Dr Newson had a diseased gallbladder. Doctors told her she needed antidepressants instead. A surgeon performed the wrong operation on her daughter Lucy, who was five. The surgeon missed a hernia. Her eldest daughter Jess suffers chronic migraines. Doctors told her to accept a different quality of life. She is now improving under a consultant found by Dr Newson.

"If all this can happen to one average family," she asked, "I suspect others would have their own stories of misdiagnosis, poor communication, and medical gaslighting."

She shakes her head in despair. "Because my husband and I are doctors, we know who the good doctors are," she said. "But what about everybody else who isn't a doctor?"
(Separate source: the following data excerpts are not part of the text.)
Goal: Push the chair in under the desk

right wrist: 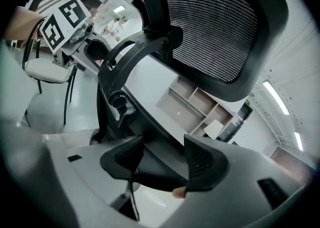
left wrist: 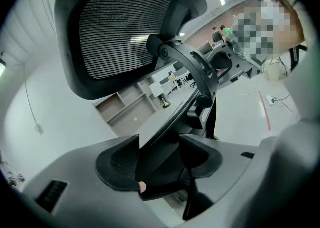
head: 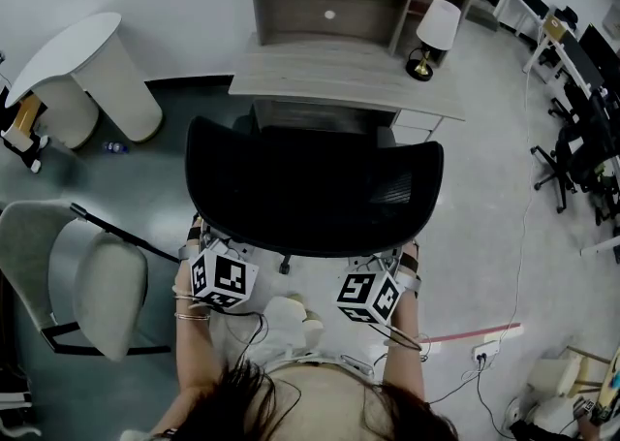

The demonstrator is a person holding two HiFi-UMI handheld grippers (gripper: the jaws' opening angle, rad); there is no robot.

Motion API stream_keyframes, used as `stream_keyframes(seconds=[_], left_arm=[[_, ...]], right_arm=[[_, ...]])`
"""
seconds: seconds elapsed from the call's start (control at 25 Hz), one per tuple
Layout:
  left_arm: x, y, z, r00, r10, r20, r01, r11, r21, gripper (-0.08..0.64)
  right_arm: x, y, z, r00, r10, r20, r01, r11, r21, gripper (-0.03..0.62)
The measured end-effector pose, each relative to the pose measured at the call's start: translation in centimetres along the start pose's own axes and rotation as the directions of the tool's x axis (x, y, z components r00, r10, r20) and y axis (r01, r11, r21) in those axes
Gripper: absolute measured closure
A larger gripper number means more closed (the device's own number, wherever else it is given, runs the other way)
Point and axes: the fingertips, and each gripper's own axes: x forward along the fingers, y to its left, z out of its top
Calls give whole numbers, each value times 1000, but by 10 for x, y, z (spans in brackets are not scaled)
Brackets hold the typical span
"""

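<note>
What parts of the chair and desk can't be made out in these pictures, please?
Seat and wheels: head view, the chair backrest covers them.
Space under the desk: head view, hidden by the desk's own top and the backrest.
Small thing on the floor near the white table: head view, too small to identify.

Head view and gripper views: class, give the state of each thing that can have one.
Chair: upright, facing the desk, backrest near its edge.
Lamp: upright on the desk.
Left gripper: jaws shut on the chair.
Right gripper: jaws shut on the chair.
</note>
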Motion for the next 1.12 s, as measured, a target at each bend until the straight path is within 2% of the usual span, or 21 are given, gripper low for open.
stream_keyframes(seconds=[1.12], left_arm=[[39,22,7,999,-32,37,31,999,15,316]], right_arm=[[40,-19,6,999,-25,-34,25,999,22,351]])
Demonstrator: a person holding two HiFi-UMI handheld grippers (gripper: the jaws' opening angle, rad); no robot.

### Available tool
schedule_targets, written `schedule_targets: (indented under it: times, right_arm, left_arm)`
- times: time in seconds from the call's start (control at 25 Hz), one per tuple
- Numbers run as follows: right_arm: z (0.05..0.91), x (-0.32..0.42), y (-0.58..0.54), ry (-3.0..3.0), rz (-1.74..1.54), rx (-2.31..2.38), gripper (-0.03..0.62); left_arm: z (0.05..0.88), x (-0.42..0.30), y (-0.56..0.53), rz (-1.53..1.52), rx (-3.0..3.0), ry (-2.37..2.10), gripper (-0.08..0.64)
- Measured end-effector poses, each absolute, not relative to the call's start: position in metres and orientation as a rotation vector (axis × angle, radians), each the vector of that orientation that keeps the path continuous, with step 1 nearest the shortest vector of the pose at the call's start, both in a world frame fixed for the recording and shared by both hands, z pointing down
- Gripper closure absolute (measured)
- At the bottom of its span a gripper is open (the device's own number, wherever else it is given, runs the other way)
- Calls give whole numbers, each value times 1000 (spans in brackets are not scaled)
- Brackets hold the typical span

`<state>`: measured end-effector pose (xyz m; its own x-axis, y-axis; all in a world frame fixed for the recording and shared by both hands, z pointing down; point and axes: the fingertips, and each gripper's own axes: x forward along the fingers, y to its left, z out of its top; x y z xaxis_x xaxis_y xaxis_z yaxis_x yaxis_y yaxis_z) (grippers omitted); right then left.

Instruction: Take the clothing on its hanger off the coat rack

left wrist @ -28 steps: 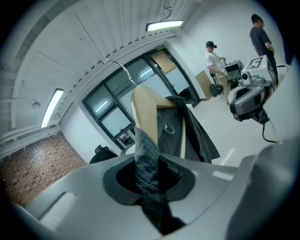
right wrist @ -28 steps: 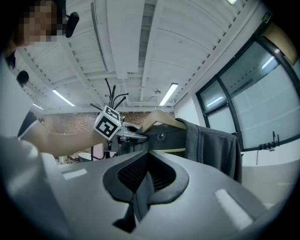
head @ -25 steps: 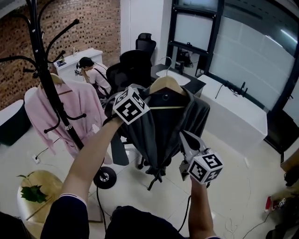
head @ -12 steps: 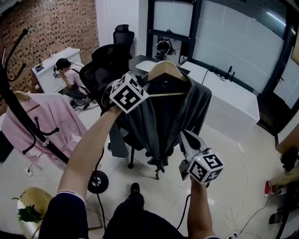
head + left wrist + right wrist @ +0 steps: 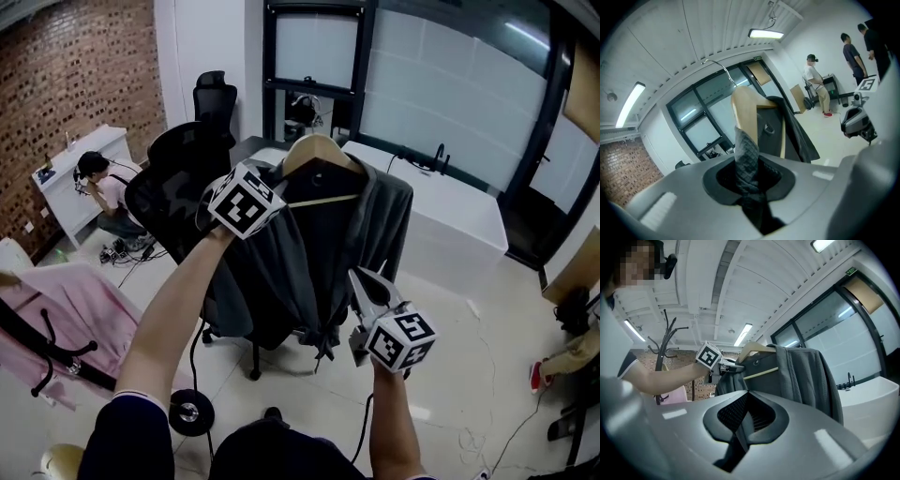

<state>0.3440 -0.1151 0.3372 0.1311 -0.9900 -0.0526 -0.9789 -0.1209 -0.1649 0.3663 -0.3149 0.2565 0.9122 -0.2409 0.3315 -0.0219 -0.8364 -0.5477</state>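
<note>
Grey robe [image 5: 309,258] soft, light, floppy on stiff wood hanger [image 5: 317,150] | in air, well apart from rack [image 5: 56,361] | left claw [image 5: 749,159] pinches cloth at hanger shoulder, may slip; hanger neck safer | right claw [image 5: 743,420] closed, empty, near robe's lower part

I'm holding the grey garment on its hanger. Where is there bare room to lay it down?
The long white counter under the windows, behind the grey garment, is mostly bare. The pale floor to the right of the right tongs is open too. The left is crowded: black office chair, pink garment on the coat rack.
</note>
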Motion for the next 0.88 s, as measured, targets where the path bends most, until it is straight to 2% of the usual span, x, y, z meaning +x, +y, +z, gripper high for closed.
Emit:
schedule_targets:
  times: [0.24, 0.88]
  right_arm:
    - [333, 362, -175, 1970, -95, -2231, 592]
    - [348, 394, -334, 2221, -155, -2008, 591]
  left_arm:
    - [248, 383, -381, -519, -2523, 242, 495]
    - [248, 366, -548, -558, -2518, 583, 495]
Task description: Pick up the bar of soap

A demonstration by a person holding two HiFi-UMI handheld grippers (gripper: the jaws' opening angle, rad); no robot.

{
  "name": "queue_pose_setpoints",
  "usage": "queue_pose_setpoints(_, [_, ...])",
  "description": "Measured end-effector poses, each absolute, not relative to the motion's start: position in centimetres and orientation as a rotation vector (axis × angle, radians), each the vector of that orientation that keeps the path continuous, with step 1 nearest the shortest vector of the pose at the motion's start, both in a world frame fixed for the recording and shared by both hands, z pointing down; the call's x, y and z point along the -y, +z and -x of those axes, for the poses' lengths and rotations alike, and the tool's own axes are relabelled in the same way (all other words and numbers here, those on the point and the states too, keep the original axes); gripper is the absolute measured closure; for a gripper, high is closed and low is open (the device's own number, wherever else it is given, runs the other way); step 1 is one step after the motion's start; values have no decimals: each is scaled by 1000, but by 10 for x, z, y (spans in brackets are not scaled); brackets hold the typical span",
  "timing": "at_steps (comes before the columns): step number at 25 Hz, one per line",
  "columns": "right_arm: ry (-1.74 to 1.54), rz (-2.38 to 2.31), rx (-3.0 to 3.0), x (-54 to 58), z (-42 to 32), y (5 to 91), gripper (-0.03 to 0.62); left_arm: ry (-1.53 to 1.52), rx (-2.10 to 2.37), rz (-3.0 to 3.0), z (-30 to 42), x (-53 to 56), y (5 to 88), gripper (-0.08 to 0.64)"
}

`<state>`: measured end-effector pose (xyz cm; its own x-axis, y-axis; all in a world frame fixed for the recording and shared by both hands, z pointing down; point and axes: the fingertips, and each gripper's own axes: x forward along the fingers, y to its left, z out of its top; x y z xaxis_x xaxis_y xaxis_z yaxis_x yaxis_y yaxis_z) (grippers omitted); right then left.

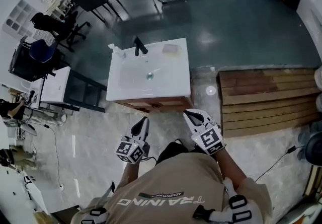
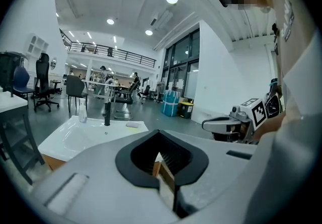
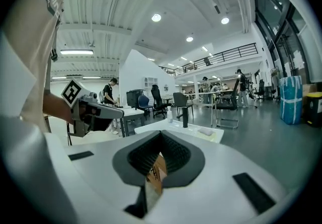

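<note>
Two pairs of jaws are pressing shut on nothing: the left gripper (image 1: 144,121) and the right gripper (image 1: 189,114) are hovering in front of the sink (image 1: 121,92). The soap (image 1: 171,50) is lying flat on the sink's far right corner, right of the faucet (image 1: 139,46), its long axis running left to right along the back edge. It is sitting well apart from both grippers, ahead of the right one.

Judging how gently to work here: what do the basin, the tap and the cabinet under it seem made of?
Basin: likely glazed ceramic, glossy white with soft highlights. Tap: probably metal, matte black, no glare. Cabinet: wood or wood veneer, brown front.
</note>
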<state>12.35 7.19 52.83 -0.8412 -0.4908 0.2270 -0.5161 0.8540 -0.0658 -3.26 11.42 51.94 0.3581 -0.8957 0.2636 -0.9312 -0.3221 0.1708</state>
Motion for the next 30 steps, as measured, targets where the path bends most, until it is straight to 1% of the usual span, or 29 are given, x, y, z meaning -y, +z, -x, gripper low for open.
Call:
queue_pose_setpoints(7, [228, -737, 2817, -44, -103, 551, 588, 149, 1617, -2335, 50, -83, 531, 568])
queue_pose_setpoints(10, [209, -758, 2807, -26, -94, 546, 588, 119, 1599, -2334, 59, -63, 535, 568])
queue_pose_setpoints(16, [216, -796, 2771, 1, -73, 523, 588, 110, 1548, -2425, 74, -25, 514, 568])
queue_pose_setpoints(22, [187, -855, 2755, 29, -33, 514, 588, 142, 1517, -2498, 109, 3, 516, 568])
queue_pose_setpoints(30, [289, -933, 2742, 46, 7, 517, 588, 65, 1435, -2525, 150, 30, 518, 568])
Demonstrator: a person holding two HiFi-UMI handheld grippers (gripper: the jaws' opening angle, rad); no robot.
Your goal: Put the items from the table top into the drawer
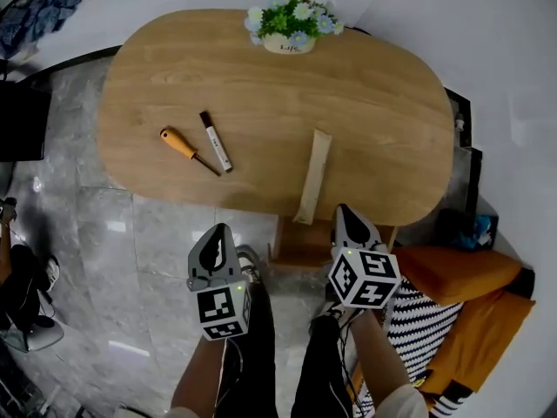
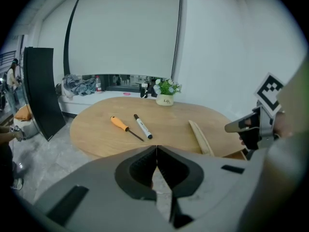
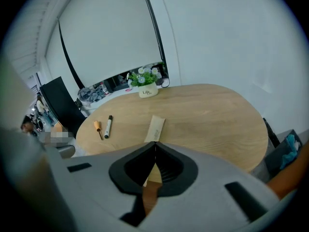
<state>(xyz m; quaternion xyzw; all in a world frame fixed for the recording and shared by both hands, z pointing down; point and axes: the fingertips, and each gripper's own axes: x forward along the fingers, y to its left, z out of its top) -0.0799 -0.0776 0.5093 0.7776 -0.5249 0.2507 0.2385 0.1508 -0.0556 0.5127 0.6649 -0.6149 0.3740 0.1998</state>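
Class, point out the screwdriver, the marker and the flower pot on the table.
screwdriver [image 1: 184, 148], head view, on its orange handle
marker [image 1: 216, 142], head view, on the middle of its white barrel
flower pot [image 1: 289, 44], head view, on its white front

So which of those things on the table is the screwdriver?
Find the oval wooden table with the flower pot at its far edge. On its left half two slim things lie side by side. The screwdriver is the left one, orange-handled, unlike the white marker.
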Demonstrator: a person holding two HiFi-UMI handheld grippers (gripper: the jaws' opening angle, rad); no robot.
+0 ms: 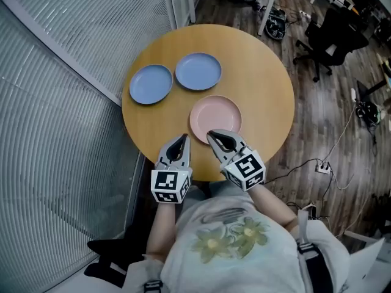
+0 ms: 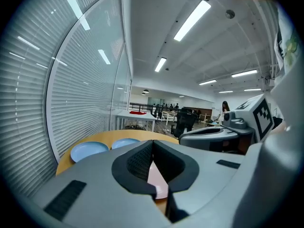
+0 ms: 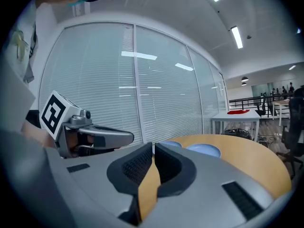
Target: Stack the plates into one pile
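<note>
Three plates lie apart on a round wooden table (image 1: 263,96). Two blue plates (image 1: 151,83) (image 1: 198,71) sit side by side at the far left, and a pink plate (image 1: 215,118) lies nearer to me in the middle. My left gripper (image 1: 182,138) is shut and empty, just left of the pink plate's near rim. My right gripper (image 1: 211,134) is shut and empty too, its tips over that rim; whether they touch it I cannot tell. The left gripper view shows shut jaws (image 2: 153,144) with the pink plate (image 2: 157,180) below. The right gripper view shows shut jaws (image 3: 153,147) and the blue plates (image 3: 204,150) beyond.
Glass walls with blinds (image 1: 55,102) close off the left side. A black office chair (image 1: 333,32) and cables (image 1: 317,166) are on the wooden floor to the right. White table legs (image 1: 266,14) stand behind the table. The person's torso is at the near edge.
</note>
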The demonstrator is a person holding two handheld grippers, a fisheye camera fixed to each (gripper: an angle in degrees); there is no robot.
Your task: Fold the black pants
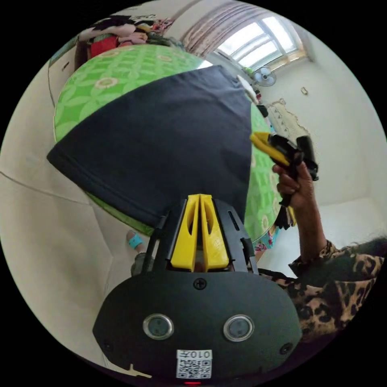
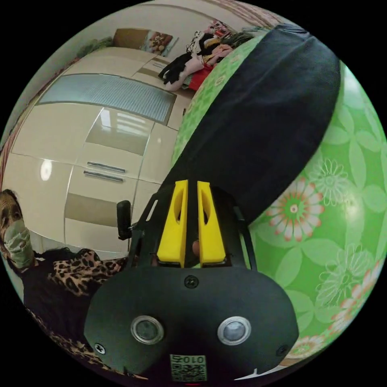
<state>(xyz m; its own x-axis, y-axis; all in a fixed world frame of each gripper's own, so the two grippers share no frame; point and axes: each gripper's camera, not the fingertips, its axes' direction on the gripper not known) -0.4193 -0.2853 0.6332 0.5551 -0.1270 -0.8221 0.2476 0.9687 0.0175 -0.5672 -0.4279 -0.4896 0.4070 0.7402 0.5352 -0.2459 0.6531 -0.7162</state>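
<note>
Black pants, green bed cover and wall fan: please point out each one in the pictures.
black pants (image 1: 161,141), left gripper view, middle of the folded cloth.
green bed cover (image 2: 334,225), right gripper view, bare flowered part beside the pants.
wall fan (image 1: 264,75), left gripper view, its round head.

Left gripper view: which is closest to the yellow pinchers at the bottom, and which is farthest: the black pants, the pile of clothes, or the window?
From the left gripper:
1. Black pants, right at its jaw tips, spread on the green cover.
2. Pile of clothes, beyond the cover's far edge, upper left.
3. Window, on the far wall, upper right.
</note>
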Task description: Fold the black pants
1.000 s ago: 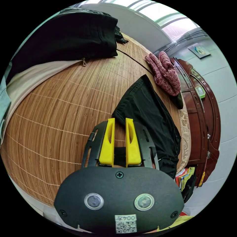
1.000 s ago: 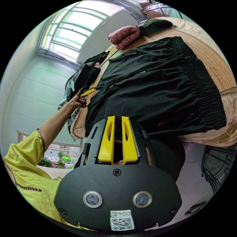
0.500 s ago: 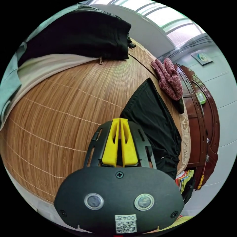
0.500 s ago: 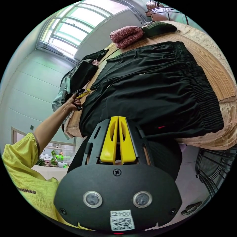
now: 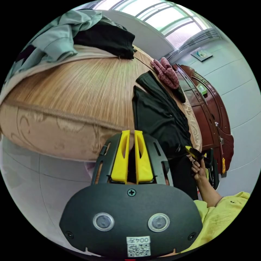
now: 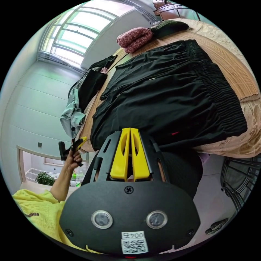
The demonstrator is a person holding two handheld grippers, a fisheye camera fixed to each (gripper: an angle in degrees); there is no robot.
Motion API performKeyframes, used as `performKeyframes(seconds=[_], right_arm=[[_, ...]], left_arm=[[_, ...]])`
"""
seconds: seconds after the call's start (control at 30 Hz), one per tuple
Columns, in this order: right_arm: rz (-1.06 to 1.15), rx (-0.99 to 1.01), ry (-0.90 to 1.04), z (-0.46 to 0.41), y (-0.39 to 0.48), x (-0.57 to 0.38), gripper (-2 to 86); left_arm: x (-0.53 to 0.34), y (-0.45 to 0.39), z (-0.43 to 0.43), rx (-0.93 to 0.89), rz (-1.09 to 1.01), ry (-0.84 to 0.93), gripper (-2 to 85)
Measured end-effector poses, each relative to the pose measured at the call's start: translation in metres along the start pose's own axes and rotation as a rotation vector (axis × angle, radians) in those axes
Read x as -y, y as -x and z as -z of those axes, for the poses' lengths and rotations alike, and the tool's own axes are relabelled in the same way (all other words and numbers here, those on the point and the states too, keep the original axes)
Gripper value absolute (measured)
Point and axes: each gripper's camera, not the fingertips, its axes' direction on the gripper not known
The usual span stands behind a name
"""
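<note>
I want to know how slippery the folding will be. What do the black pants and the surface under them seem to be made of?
The black pants look like thin matte woven fabric, probably synthetic: soft drape, a gathered elastic waistband. The mat under them looks like bamboo or reed: fine parallel tan strips with stitched cross lines and a smooth finish. The cloth might slide on it easily.

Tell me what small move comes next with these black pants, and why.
Probably bring the left hand-held gripper back over the bed to the pant-leg end of the black pants: it hangs off the bed edge holding nothing, and the pants lie flat, unfolded.
</note>
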Motion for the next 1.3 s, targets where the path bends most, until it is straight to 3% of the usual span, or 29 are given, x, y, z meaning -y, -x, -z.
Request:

In that feminist spirit, she sees her role as an evangelist for hormone replacement therapy. She wonders if every menopausal woman should take bioidentical HRT to protect their health. She questions if they should take it well into their eighties.

"I'm not saying women should be opted in to HRT as standard," she explained. "It's more about having very easy access to it." HRT is licensed to prevent osteoporosis, which affects one in two women.

"Doctors are encouraged to prescribe statins for cardiovascular disease," she noted. "But that is not nearly as common as osteoporosis." She tells her patients there is no reason to stop taking HRT. "You wouldn't suddenly stop taking your insulin for diabetes, would you?" Women deserve access to treatment.

She uses HRT herself. She is on a lower dose now. She switched from gel to cream for better absorption. Formerly, she took 300mcg, up from the standard 100mcg.

"It's about choice," she asserted. "Every woman is different and medicine is an art as well as a science." Not all women conform to guidelines. Women deserve not to be treated the same.

Dr Newson's refusal to follow HRT orthodoxy has long hit a raw nerve in the medical establishment. Today, she feels ready to take them on again. If she faces pushback for her views on the Pill, she would not back down.